Articles
23 March 2022

Czech National Bank preview: Hawks are demanding more rate hikes

We fully expect the CNB to raise rates by 75bp next week and there'll be more to come. We believe inflationary pressures will trump stagflation risks. That said, any hawkish decision is likely to be accompanied by a more dovish emphasis on geopolitical risks which could open the door for future interest rate stability

+75bp

Change in the key rate

ING forecast

CNB internal forecast should show higher rates again

The Czech National Bank will hold its first monetary policy meeting since the outbreak of the Ukrainian war next Thursday; the conflict's largely silenced the central bank for some time. However, recent statements by the board suggest that little has changed in the CNB's thinking and higher inflation simply calls for higher interest rates. We expect the discussion to be in the 50-100bp range. However, our base case scenario sees a 75bp hike in the key rate to 5.25% and there's an increased risk of more rises to come.

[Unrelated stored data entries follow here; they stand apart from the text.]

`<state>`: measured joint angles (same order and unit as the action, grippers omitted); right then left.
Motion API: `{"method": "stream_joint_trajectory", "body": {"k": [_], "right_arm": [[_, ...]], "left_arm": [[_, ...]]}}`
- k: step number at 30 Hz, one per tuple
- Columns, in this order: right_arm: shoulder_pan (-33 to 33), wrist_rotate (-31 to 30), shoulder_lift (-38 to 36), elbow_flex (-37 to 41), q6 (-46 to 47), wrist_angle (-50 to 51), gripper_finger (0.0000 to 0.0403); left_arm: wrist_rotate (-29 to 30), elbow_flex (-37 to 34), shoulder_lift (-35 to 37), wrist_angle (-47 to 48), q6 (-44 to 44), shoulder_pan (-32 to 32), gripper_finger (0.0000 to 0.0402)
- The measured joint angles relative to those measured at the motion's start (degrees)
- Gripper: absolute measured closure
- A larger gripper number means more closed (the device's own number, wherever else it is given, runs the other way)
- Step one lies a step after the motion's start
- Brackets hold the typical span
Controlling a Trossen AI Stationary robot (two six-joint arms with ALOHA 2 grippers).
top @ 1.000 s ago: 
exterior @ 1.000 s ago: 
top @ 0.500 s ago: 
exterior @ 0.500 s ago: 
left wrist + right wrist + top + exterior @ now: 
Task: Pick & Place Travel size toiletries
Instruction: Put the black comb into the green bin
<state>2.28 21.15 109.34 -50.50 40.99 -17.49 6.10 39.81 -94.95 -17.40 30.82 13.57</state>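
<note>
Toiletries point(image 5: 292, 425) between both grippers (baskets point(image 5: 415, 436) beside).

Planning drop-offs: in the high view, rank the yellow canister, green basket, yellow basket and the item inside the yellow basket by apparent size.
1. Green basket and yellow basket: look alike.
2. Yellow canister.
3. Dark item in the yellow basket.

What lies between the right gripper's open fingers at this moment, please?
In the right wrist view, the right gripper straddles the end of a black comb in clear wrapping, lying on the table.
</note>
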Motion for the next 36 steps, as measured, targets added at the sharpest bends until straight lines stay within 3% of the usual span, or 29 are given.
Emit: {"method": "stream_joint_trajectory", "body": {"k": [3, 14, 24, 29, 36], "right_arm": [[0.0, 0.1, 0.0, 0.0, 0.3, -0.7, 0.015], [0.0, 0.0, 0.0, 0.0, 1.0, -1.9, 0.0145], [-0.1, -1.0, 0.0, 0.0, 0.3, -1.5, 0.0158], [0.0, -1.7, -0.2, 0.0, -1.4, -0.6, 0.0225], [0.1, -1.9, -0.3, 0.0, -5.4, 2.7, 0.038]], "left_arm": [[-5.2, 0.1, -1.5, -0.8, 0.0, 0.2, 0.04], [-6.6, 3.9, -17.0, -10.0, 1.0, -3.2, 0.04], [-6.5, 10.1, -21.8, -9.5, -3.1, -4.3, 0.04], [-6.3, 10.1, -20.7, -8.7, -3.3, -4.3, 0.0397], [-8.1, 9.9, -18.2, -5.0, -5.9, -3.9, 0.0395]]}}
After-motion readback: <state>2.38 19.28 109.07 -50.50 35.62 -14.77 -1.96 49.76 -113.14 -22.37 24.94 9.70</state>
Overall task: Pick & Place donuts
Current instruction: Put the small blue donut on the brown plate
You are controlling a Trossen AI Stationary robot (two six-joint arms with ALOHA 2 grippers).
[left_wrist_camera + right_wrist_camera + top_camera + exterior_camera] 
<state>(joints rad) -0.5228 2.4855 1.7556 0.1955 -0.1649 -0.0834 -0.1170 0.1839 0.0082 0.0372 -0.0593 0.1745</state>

Inflation surprised to the upside again in February (11.1% YoY) versus the CNB forecast (9.7% YoY). That said, core inflation was only slightly above that forecast as most of the surprise came from food and fuel prices. It's worth noting that those numbers came before the full impact of the Ukraine conflict became known. We don't think there'll be a new CNB forecast at the March meeting but we believe that internal projections will show inflation peaking around 14% Year-on-Year in May or June. While we should see some slowing in the annual pace in the second half of the year, the CBN will be happy if inflation falls back below 10% by the end of the year.

The risk of stagflation is not a game changer for now

GDP growth in the fourth quarter of last year was more or less in line with the CNB's forecast, but the main issue at the moment is the impact of the war on the Czech economy. It is clear that the downside risk is highly significant for the second and third quarters and full-year growth will be revised into the 0-1% range. However, for now, the forecast does not seem to have hit the pain threshold of the Board, which, according to recent statements sees a risk of stagflation only for this year, and next year the economy should return to growth territory. So, inflation remains the main indicator of the Board's attention, which we believe will lead to a confirmation of the current hawkish line at next week's meeting.

FX intervention is a tool of last resort

In response to the sharp depreciation of the koruna in the first days of the Ukrainian conflict, the CNB announced FX interventions to "mitigate excessive fluctuations and depreciation of the koruna". Since then, EUR/CZK has recovered from 25.80 to the current 24.60, not far from this year's lows, while showing the biggest recovery among CEE peers. However, the daily CNB data only shows normal banking sector liquidity volatility, implying minimal or no FX market activity from the central bank side.

This was also confirmed by governor Jiří Rusnok in a recent interview although he admitted that he expects a discussion on FX tools and their use at the March meeting. However, other bank members (Holub, Mora) were more hostile about the broader use of massive FX reserves in an attempt to push the koruna to stronger levels. For now, we believe that FX intervention remains only a backup tool if we see a further escalation in the Ukraine war and a sharp depreciation of the koruna towards 26 per euro, which is not our base case scenario.

Expect more hikes before any move to cut rates

Although the CNB's new forecast will not be published until May, the main question for this meeting is what comes next and where is the pain threshold between economic growth and record inflation of this millennium? We believe that March's rate hike is not the last and we should see at least one more this year. Given the inflation profile and the sensitivity of the CNB Board to spot inflation, we expect another 50bp rate hike in May. Given the Ukrainian uncertainty and inflation's future path, the door remains open for further CNB action. We see the terminal key rate at 5.75%, which is 25bp higher than previously.

Czech FRA curve expectations

Source: Macrobond, ING
Macrobond, ING

What to expect in FX and rates markets

Although we think the Board's decision will be strongly hawkish, the overall tone may not be so clear given market expectations. We expect Governor Rusnok to emphasise the risks associated with the Ukraine conflict and the open door for any possible next steps by the CNB, including interest rate stability, which may lead to market disappointment. Nevertheless, we expect further growth in spot inflation to maintain a hawkish tone at least for the May meeting. Although the market is currently almost in line with our expectations, a temporary dip in the FRA curve may once again be a good entry point for payers.

The long end of the curve is pricing CNB rate still slightly below 3%, which leaves room to the upside, but it is clear that we are nearing a peak here just like the short end of the curve. In the FX space, EUR/CZK is reestablishing its relationship with the market rate differential and gradually erasing the risk premium, however, we believe a return to pre-Ukraine conflict levels is a bumpy road with a lower EUR/USD and potential geopolitical escalation.